Published online by Cambridge University Press:  10 October 2017

Balwinder Singh
Department of Agronomy, Punjab Agricultural University, Ludhiana 141 004, Punjab, India.
C.S. Aulakh*
Department of Agronomy, Punjab Agricultural University, Ludhiana 141 004, Punjab, India.
S.S. Walia
Department of Agronomy, Punjab Agricultural University, Ludhiana 141 004, Punjab, India.
*Corresponding author:


Intercropping of legumes in cereals and manuring are important measures to sustain soil fertility and enhance crop productivity in general and under organic and limited moisture conditions in particular. This study evaluated different wheat (Triticum aestivum L.) + chickpea (Cicer arietinum L.) row ratios as intercrops under organic and limited moisture conditions in Northwest India with an aim to find out the suitable row ratio to get higher system productivity under these conditions. Chickpea, being a legume, produces nitrogen compounds that help the plant to grow itself and also makes them available to the companion wheat plants and thus helps in wheat nutrition, which otherwise becomes limited due to less mineralization of nitrogen under organic and cold weather conditions. The primary aim of the study was to get better productivity of wheat crop as this is an assured crop of this region. The intercropping system was evaluated in a randomized complete block design with four replications at Ludhiana, Punjab in Northwest India during 2013–2014 and 2014–2015. Effective tillers m−1 row length, number of grains spike−1 and 1000-grain weight of wheat were higher in wheat + chickpea (2:1) intercropping system as compared with sole wheat.

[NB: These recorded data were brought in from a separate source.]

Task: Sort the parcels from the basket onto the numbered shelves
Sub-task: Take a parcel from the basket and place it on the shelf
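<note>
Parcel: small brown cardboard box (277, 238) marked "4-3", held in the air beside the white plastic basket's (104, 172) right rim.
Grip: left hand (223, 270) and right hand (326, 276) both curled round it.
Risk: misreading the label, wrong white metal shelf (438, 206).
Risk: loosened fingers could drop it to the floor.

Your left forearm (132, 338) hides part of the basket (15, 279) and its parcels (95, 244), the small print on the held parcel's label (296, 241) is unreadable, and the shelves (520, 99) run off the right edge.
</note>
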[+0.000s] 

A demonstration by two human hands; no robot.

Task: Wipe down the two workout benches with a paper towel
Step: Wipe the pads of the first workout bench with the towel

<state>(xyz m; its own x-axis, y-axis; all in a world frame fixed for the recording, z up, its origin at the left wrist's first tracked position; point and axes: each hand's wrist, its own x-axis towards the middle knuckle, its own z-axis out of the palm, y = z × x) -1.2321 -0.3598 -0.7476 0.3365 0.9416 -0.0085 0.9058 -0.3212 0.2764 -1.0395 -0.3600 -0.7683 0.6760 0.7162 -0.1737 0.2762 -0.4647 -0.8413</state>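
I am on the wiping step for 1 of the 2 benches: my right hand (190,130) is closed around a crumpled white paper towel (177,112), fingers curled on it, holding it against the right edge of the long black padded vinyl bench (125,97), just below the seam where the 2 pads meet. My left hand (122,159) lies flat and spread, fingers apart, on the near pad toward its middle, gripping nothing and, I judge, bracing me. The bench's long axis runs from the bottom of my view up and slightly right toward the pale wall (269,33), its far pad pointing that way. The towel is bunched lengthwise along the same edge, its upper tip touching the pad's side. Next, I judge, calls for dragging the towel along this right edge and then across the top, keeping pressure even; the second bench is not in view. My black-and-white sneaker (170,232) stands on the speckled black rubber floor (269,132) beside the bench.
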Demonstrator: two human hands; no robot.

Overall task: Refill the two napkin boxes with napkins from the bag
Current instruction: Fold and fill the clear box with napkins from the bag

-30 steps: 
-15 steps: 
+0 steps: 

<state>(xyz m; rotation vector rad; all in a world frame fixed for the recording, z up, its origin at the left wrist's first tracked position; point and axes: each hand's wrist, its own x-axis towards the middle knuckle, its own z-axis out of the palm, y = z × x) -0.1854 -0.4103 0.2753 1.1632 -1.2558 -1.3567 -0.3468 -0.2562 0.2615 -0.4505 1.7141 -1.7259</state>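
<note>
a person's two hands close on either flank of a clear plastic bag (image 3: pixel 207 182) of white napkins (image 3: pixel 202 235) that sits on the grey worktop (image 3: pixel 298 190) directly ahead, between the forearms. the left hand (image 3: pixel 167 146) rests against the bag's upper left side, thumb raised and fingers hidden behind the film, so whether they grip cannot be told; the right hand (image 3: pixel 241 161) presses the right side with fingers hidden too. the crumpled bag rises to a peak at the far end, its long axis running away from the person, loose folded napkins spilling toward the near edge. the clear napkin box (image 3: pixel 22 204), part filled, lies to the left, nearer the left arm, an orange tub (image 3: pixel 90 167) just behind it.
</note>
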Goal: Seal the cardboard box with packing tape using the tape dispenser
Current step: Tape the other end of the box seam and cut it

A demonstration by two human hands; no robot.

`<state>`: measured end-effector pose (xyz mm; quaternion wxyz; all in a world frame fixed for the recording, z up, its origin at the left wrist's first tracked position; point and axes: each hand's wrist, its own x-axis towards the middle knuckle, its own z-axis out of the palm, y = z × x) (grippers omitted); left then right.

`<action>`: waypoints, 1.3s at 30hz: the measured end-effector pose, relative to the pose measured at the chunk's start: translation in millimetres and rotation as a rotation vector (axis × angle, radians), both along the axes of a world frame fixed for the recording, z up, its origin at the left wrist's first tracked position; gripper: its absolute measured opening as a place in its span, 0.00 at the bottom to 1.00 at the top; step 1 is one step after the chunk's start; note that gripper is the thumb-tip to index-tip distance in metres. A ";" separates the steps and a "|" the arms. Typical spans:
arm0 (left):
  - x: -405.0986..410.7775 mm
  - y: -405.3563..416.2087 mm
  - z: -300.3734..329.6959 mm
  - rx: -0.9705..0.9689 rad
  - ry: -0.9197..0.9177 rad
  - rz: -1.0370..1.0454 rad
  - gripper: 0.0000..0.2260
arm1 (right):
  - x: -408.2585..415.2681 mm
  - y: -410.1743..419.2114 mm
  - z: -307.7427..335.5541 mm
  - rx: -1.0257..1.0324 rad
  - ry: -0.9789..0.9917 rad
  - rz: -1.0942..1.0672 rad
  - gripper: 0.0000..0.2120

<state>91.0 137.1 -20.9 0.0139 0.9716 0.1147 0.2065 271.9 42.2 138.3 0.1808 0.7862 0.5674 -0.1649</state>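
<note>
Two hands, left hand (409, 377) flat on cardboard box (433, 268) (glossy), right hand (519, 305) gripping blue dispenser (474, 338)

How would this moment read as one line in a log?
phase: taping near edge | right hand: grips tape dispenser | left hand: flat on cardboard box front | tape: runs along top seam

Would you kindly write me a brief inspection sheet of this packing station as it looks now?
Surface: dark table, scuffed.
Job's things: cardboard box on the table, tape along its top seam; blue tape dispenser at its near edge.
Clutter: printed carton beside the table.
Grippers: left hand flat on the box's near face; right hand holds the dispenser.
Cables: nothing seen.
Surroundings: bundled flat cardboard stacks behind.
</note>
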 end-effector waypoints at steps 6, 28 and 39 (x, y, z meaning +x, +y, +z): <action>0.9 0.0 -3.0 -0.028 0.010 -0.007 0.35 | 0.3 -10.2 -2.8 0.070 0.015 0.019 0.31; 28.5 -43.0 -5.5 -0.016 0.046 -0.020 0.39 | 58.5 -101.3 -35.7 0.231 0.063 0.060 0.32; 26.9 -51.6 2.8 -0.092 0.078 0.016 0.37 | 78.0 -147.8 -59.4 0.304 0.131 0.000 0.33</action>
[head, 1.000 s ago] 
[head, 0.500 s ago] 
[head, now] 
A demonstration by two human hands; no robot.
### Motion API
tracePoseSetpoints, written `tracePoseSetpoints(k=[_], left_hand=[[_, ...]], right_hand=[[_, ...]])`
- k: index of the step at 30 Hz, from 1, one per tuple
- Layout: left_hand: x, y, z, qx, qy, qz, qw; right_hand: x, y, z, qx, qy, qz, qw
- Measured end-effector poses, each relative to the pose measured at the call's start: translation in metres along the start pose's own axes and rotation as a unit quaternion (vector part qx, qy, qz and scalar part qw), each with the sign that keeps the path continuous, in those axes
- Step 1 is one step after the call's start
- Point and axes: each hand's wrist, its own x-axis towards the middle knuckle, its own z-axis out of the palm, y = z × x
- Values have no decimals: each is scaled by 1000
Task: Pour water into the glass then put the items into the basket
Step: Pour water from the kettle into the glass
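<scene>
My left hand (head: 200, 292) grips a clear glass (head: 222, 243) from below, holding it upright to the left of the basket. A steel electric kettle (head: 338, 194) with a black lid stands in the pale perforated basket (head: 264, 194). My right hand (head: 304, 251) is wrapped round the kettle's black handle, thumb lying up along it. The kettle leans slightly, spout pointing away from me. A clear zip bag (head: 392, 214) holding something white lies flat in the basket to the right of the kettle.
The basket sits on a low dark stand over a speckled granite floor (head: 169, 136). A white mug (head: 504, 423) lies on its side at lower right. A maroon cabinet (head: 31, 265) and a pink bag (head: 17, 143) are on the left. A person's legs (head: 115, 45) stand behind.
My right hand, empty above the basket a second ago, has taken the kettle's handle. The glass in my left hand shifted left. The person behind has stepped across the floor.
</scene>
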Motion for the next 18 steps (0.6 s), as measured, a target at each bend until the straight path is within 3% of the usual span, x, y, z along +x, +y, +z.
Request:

This intercropping system produced significantly higher wheat grain yield, wheat equivalent yield and land equivalent ratio than sole wheat. Wheat + chickpea (2:1) and wheat + chickpea (3:1) intercropping systems gave higher water-use efficiency than sole wheat. However, chickpea gave higher yield attributes and seed yield as sole crop than that in different intercropping systems. Wheat + chickpea (2:1) and wheat + chickpea (3:1) intercropping systems produced mean wheat grain yields of 5.11 and 4.79 Mg ha−1, respectively, along with additional mean chickpea seed yields of 0.28 and 0.24 Mg ha−1, respectively.